NIH-3T3 fibroblast cells were cultured in DMEM with 10% fetal bovine serum (FBS). At time of seeding, cells were mixed with collagen (1.5mg/ml) and seeded onto the PDMS devices at a cell density dependent on the number of viable cells. Additionally, a fraction of cells were dyed with NucSpot Live 488 before seeding.
Live imaging of cellular and nuclear behavior was performed using a Keyence BZ-9000 E microscope every 16 hours during tissue formation and compaction. High-resolution images were captured at magnifications of 10x and 20x at predetermined intervals, enabling monitoring of dynamic changes in nuclear deformation as the tissue compacted over time.
Following tissue compaction, the samples were fixed using 4% paraformaldehyde to preserve cellular and nuclear structures. These fixed samples were imaged using a Keyence BZ-9000 E microscope to provide additional data for the analysis of nuclear deformation during fixation. The imaging settings remained consistent with the parameters used during live imaging.
To enable an additional method for visualizing cell alignment during tissue compaction, 1µM Octadecyl Rhodamine B Chloride (R18) was introduced to the culture media. The resultant alteration in cell staining procedures is predicted to yield a clear image and improved visualization of the live-cell tissue through a different channel. Attempts were made to seed tissues at a lower cell density, specifically at 5-10 million cells/ml. However, the obtained results revealed that optimal tissue compaction consistently occurred at a higher density, ranging from 15-20 million cells/ml. Tissues maintained a consistent shape after full compaction, with < 5% of tissues exhibiting instances of tearing.
During the imaging process while the tissue was undergoing compaction and fixation, discernible indications of nuclear shape changes were observed. These findings suggest the presence of preferential alignment in specific axes, highlighting potential patterns of cellular organization during tissue compaction. However, to precisely ascertain the specific time points at which such preferred alignment and symmetry breaking occur, further experimentation will be essential. Conducting experiments at different time points during tissue compaction and development will be necessary to capture the dynamic process and provide a comprehensive understanding of these events.
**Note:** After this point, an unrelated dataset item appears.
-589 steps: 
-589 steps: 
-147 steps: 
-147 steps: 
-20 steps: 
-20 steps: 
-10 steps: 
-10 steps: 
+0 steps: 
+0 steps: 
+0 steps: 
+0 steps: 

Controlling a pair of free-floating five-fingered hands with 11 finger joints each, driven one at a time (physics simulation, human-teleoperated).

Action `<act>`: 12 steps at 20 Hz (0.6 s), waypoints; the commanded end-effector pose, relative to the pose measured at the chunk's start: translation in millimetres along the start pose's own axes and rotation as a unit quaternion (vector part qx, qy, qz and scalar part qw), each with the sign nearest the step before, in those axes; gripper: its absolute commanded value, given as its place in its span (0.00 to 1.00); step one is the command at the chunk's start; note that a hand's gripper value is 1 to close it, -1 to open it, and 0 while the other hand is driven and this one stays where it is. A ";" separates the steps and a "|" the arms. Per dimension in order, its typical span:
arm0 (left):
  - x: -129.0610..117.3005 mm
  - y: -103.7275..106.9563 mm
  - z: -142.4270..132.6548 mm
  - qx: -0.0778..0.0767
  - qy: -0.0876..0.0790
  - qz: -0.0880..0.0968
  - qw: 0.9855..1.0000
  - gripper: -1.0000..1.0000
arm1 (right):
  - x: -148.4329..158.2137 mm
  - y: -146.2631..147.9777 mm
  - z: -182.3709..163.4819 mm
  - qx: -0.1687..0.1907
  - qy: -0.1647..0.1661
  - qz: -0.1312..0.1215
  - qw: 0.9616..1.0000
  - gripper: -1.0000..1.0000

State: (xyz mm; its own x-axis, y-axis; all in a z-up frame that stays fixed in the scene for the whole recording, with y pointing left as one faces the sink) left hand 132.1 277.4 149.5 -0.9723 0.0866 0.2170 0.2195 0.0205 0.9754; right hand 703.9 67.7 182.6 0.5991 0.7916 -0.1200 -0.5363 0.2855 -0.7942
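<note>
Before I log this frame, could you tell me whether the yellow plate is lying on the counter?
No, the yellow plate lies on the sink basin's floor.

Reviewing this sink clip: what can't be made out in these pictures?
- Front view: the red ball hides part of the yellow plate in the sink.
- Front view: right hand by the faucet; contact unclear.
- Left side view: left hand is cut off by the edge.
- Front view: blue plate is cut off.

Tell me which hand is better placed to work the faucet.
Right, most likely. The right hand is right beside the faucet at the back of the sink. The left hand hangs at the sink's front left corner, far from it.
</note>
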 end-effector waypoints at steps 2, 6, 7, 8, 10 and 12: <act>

While these studies are considered preliminary, they are able to show us how stress anisotropy affects fibrosis. These studies can eventually advance our comprehension of the crucial role of cardiac fibrosis in the wound healing process. Specifically, these studies shed light on the implications of excessive fibroblast proliferation and activation, which can contribute to pathological remodeling and ultimately lead to the onset of arrhythmias. This manifests as an early and clinically relevant phenotype in patients afflicted with hypertrophic cardiomyopathy. As we delve further into these investigations, a deeper understanding of cardiac fibrosis and its impact on cardiac health is anticipated, potentially paving the way for improved therapeutic interventions and management strategies in the future.